Data extracted from a collection
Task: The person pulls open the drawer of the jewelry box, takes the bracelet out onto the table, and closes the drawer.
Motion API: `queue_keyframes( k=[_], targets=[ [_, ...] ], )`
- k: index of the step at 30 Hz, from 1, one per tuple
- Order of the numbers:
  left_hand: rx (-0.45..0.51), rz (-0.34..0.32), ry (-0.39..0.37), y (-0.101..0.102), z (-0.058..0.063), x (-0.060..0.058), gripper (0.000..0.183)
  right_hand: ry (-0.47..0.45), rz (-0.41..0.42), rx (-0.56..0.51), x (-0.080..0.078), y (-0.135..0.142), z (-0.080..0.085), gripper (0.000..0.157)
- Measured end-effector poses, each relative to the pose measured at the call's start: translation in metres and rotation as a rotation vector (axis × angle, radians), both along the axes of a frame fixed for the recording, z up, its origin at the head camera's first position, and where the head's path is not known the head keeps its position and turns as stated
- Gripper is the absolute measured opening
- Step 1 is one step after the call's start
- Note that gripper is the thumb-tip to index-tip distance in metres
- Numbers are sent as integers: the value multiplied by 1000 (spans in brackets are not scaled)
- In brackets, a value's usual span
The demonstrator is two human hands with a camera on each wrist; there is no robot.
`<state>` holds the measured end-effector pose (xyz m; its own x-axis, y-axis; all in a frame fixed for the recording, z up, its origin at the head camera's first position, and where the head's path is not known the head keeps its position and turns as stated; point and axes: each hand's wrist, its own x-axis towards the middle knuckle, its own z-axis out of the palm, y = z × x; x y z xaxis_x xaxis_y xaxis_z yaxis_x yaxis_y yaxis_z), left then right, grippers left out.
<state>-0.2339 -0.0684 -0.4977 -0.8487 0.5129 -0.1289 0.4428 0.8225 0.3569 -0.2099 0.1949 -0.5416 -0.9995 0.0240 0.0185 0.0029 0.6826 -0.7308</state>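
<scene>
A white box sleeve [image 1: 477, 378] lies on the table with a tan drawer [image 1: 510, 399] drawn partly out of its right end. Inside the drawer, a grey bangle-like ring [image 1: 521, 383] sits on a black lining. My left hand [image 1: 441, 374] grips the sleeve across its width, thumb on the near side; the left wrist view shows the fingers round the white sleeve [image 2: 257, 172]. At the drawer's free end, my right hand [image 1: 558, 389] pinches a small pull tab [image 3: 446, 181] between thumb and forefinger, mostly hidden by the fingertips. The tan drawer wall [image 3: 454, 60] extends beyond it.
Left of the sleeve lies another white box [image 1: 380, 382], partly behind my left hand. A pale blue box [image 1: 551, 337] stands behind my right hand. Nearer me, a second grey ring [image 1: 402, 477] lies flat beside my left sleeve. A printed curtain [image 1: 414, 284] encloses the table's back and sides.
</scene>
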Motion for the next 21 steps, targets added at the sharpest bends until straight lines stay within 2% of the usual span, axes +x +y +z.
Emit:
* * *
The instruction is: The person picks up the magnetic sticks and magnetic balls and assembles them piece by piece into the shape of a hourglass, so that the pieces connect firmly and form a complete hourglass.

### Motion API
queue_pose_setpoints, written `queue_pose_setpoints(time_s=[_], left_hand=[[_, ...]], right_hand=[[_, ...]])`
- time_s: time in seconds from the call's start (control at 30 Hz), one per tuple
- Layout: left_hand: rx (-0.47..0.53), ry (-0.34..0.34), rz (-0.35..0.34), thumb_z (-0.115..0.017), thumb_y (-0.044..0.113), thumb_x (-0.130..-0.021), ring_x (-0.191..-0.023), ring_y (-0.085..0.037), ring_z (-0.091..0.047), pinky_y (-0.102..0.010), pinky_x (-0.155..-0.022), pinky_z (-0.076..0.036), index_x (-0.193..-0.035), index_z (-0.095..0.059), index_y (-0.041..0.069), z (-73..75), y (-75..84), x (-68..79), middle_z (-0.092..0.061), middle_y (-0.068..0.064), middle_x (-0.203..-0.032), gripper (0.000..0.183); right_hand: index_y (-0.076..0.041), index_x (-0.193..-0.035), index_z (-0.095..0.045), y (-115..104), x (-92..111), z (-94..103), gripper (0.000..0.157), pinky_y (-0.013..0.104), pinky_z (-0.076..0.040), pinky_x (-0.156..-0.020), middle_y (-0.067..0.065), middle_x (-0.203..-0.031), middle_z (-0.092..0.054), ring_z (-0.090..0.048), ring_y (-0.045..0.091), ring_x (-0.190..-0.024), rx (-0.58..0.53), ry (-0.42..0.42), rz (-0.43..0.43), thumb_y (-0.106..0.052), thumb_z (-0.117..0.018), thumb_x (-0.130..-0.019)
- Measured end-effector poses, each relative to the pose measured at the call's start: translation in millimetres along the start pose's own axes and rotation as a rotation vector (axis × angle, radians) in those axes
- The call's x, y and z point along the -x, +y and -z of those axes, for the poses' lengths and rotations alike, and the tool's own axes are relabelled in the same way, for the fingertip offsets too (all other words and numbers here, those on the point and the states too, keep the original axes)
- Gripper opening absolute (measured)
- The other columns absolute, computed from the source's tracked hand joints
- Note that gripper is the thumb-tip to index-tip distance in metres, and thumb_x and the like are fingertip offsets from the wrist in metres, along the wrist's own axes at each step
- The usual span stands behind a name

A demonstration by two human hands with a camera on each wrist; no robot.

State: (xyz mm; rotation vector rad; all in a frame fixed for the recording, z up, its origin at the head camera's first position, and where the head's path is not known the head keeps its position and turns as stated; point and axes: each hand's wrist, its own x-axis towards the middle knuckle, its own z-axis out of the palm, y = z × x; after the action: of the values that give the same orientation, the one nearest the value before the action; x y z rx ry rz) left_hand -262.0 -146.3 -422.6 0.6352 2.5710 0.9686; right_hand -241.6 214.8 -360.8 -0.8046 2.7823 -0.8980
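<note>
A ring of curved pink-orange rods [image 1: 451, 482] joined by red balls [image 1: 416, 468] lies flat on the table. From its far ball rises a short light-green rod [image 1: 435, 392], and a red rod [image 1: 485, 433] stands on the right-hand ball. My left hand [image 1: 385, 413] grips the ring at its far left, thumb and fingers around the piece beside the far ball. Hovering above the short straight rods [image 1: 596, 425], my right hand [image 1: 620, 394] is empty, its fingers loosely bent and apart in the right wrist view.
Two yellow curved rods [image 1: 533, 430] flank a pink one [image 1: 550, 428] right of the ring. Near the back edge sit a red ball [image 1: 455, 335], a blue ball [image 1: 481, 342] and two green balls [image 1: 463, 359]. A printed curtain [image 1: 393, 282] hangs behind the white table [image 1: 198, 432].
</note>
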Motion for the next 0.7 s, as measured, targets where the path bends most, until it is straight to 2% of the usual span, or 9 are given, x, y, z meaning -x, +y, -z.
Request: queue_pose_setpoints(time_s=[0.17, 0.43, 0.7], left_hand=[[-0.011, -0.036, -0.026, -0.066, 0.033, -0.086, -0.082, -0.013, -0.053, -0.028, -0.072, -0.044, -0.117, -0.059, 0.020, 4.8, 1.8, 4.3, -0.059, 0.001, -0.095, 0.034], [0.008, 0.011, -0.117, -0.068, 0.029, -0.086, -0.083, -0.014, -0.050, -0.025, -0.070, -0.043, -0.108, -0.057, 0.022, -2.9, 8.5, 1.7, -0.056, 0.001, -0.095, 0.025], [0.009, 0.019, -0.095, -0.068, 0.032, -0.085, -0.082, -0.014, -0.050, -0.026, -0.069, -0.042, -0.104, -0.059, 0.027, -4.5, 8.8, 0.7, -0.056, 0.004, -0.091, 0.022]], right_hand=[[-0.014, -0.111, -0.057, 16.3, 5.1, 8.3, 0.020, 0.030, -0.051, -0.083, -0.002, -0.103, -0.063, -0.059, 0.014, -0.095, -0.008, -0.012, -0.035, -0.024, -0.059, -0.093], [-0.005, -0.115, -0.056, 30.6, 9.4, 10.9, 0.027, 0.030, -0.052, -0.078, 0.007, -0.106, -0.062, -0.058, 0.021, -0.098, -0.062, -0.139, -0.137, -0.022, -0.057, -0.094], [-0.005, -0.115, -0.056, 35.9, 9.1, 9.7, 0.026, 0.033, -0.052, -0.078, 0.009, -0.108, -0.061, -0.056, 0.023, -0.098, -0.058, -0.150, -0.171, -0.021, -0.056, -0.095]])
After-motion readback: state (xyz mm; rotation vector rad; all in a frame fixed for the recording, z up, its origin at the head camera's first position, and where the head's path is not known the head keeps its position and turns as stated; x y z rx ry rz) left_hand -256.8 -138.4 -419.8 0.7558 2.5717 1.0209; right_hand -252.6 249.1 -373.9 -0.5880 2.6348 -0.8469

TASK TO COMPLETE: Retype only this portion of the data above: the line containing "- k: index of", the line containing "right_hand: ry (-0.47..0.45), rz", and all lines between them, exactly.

COMPLETED EXERCISE:
- k: index of the step at 30 Hz, from 1, one per tuple
- Order of the numbers:
  left_hand: rx (-0.45..0.51), rz (-0.34..0.32), ry (-0.39..0.37), y (-0.101..0.102), z (-0.058..0.063), x (-0.060..0.058), gripper (0.000..0.183)
  right_hand: ry (-0.47..0.45), rz (-0.41..0.42), rx (-0.56..0.51), x (-0.080..0.078), y (-0.135..0.142), z (-0.080..0.085), gripper (0.000..0.157)

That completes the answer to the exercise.